Violent coaching crucially influences a belligerent novice's decision to form his initial defensive violent resolution. This implies that nonviolent coaching should be an effective intervention provided that brutalization is not still ongoing.

The Menninger Clinic of Topeka, Kansas, is developing a Peaceful Schools Project which in pilot form has already documented dramatic reductions in school violence. The program, which includes defensive martial-arts training, zero tolerance for bullying and adult and high-school-student mentoring, evolved pragmatically and ad hoc but hews closely to Athens's violentization model.

Even at the third, violent performances stage, when the belligerent student has committed himself or herself to using serious violence defensively and has begun to do so, intervention is still possible. The violent performer still has choices to make - crucially, whether he will expand the range of his violence from defensive to offensive - from provoked violence to unprovoked. I suspect intervention at this crucial decision point accounts for the success of the Marine Corps in turning tough kids into responsible adults. The Marines teach recruits serious violence, but they constrain it to defensive violence within a code of honor and loyalty to the Corps. Something similar probably accounts for the success of programs that reach delinquents through training in the martial arts, which similarly invoke values of honor and defensive restraint. Athletic coaches in our schools, some of whom also function as violent coaches, would benefit from incorporating these distinctive values.

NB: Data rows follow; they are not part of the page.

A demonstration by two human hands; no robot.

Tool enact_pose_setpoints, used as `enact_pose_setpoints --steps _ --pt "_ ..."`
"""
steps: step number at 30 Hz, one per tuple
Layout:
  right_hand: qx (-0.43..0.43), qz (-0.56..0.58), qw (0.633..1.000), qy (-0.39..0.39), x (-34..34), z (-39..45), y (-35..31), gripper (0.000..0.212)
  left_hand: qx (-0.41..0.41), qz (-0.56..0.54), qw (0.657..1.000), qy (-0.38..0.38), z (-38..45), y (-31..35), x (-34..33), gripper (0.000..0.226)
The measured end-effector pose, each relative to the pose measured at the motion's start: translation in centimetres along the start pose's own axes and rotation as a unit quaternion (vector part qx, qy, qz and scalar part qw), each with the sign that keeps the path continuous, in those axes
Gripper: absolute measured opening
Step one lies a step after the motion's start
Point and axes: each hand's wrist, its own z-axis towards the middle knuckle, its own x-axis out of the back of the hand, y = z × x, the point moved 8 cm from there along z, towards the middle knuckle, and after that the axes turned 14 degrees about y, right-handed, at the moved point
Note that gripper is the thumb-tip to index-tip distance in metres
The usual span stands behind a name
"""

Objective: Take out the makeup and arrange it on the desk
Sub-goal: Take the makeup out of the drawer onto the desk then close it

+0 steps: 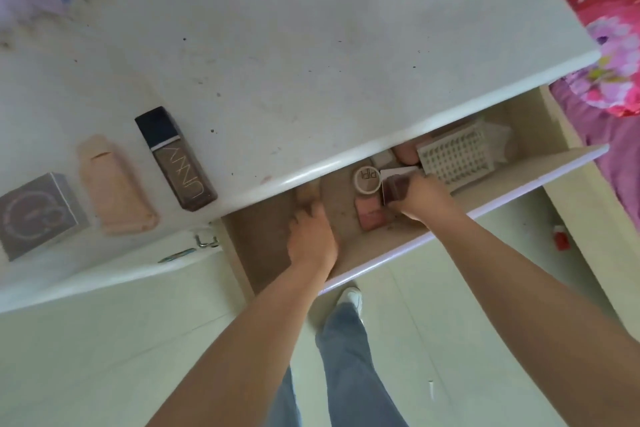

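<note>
Both hands in drawer (450, 218): R hand (420, 199) pinching small dark compact (394, 191), prob. light, rigid, slick; grasp edges. L hand (310, 236) blurred, grip unclear.

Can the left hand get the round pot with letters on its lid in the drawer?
Probably yes. The left hand is already inside the open drawer, and the round pot lies uncovered just to its right, with nothing between them.

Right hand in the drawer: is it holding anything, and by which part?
The right hand grips a small dark compact by its right side, lifted above the drawer contents.
</note>
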Motion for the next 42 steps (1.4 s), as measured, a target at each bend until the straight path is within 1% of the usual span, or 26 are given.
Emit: enact_pose_setpoints --steps 2,4,6,8,10,12,15,17,20,24,26,28,29,31,33,34,35,37,38,39,40,42 --pt "-0.044 0.034 0.998 -0.009 -0.7 1.1 0.1 0.075 0.107 -0.066 0.992 0.032 0.9 -0.5 -0.1 0.056" --pt "-0.071 0.038 0.997 -0.006 -1.0 1.8 0.1 0.074 0.196 -0.111 0.972 0.061 1.8 -1.0 -0.2 0.066" --pt "-0.056 -0.001 0.998 0.007 -1.1 2.1 0.0 0.069 0.232 -0.114 0.962 0.084 2.8 -1.2 -0.6 0.072" --pt "-0.003 -0.053 0.998 0.026 -1.3 2.1 -0.2 0.054 0.236 -0.100 0.962 0.095 3.3 -1.4 -0.9 0.070" --pt "0.047 -0.102 0.993 0.025 -1.6 2.1 -0.3 0.046 0.228 -0.078 0.967 0.084 3.2 -1.6 -1.5 0.064" --pt "0.082 -0.147 0.985 0.026 -1.7 2.4 -0.4 0.045 0.209 -0.041 0.976 0.044 2.6 -1.9 -2.3 0.057" --pt "0.085 -0.181 0.979 0.035 -1.6 2.5 -0.5 0.046 0.145 0.013 0.989 -0.032 0.9 -1.8 -2.8 0.034" --pt "0.078 -0.191 0.978 0.036 -1.6 2.3 -0.6 0.051 0.115 0.021 0.991 -0.060 -0.1 -1.8 -2.4 0.030" --pt "0.069 -0.167 0.983 0.039 -1.2 1.8 -0.7 0.055 0.083 -0.005 0.994 -0.077 -1.0 -2.1 -1.0 0.032" --pt "0.069 -0.083 0.993 0.040 0.6 0.6 0.1 0.045 0.022 -0.082 0.989 -0.120 -2.2 -2.0 0.1 0.028" --pt "0.083 -0.045 0.994 0.057 2.3 -0.6 0.3 0.036 -0.005 -0.127 0.984 -0.124 -3.3 -1.5 1.1 0.028" --pt "0.114 -0.012 0.989 0.095 4.6 -2.1 0.1 0.028 -0.017 -0.159 0.982 -0.102 -4.1 -0.8 3.0 0.024" --pt "0.140 0.006 0.982 0.123 5.9 -2.9 -0.5 0.026 -0.016 -0.172 0.982 -0.080 -4.2 -0.6 4.3 0.021" --pt "0.195 0.063 0.961 0.188 8.5 -4.5 -2.1 0.028 -0.005 -0.177 0.984 -0.016 -3.9 -0.5 7.6 0.023" --pt "0.235 0.123 0.931 0.250 10.9 -5.7 -4.2 0.029 0.006 -0.154 0.986 0.059 -2.9 -0.7 11.1 0.024" --pt "0.258 0.150 0.913 0.279 11.8 -6.4 -5.6 0.028 0.019 -0.141 0.985 0.093 -2.4 -1.0 12.6 0.024" --pt "0.293 0.172 0.885 0.317 12.8 -7.2 -7.2 0.028 0.036 -0.136 0.983 0.118 -1.7 -1.5 13.8 0.026" --pt "0.367 0.199 0.820 0.392 13.8 -8.8 -10.0 0.030 0.062 -0.134 0.978 0.147 -0.5 -2.1 15.6 0.032" --pt "0.384 0.203 0.801 0.413 13.7 -9.1 -11.1 0.031 0.069 -0.123 0.978 0.155 -0.1 -2.4 16.1 0.034" --pt "0.390 0.200 0.800 0.411 13.0 -8.8 -11.9 0.029 0.069 -0.106 0.979 0.160 0.3 -2.7 16.5 0.031" --pt "0.390 0.191 0.812 0.391 11.9 -8.2 -12.7 0.027 0.062 -0.084 0.981 0.165 0.7 -2.8 16.8 0.025" --pt "0.393 0.155 0.840 0.342 9.6 -7.1 -14.0 0.033 0.034 -0.033 0.983 0.180 1.2 -3.3 17.0 0.017"
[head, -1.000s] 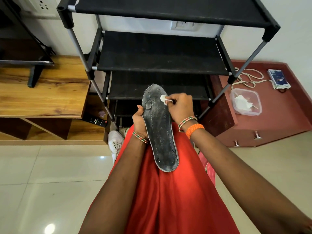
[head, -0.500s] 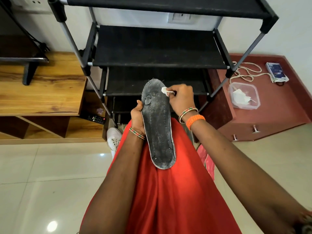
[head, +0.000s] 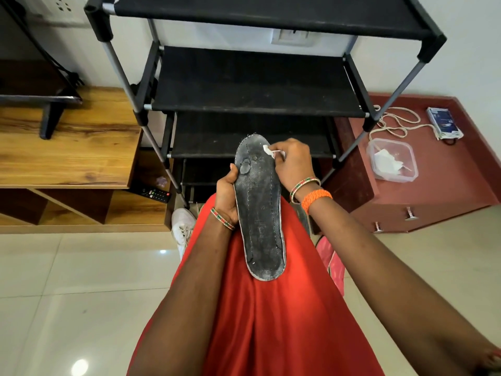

Once violentization is complete - once someone has committed a serious unprovoked or only minimally provoked violent criminal act - no one has yet found a reliable therapy or treatment to reverse it. But most violent crimes are committed by people between the ages of 15 and 30 - new graduates of the violentization process, so to speak - which implies that many violent individuals deescalate their violence as they grow older. Why and how they do so, and how they might be helped to make that choice sooner, is clearly a field ripe for further research now that Athens has demonstrated how they came to be violent in the first place.

But all the official programs in the world cannot replace personal witness to civil values; it is by personal witness, after all, that civil communities maintain their civility and the civilizing process proceeds that has gradually reduced personal violence in Western society. Athens's work discredits protestations that violence persists because of the poverty, race, culture or genetic inheritance of "those people over there" and has nothing to do with you and me. W. H. Auden once speculated that "Perhaps everything terrible is in its deepest being something helpless that wants help from us." Criminal violence emerges from social experience, most commonly brutal social experience visited upon vulnerable children, who suffer for our neglect of their welfare and return in vengeful wrath to plague us. If violence is a choice they make, and therefore their personal responsibility, as Athens demonstrates it is, our failure to protect them from having to confront such a choice is a choice we make, just as a disease epidemic would be implicitly our choice if we failed to provide vaccines and antibiotics. Such a choice - to tolerate the brutalization of children as we continue to do - is equally violent and equally evil, and we reap what we sow.

And one way we in the United States avoid accepting responsibility for the violence in our society is to pretend "the media" inflict it on our children.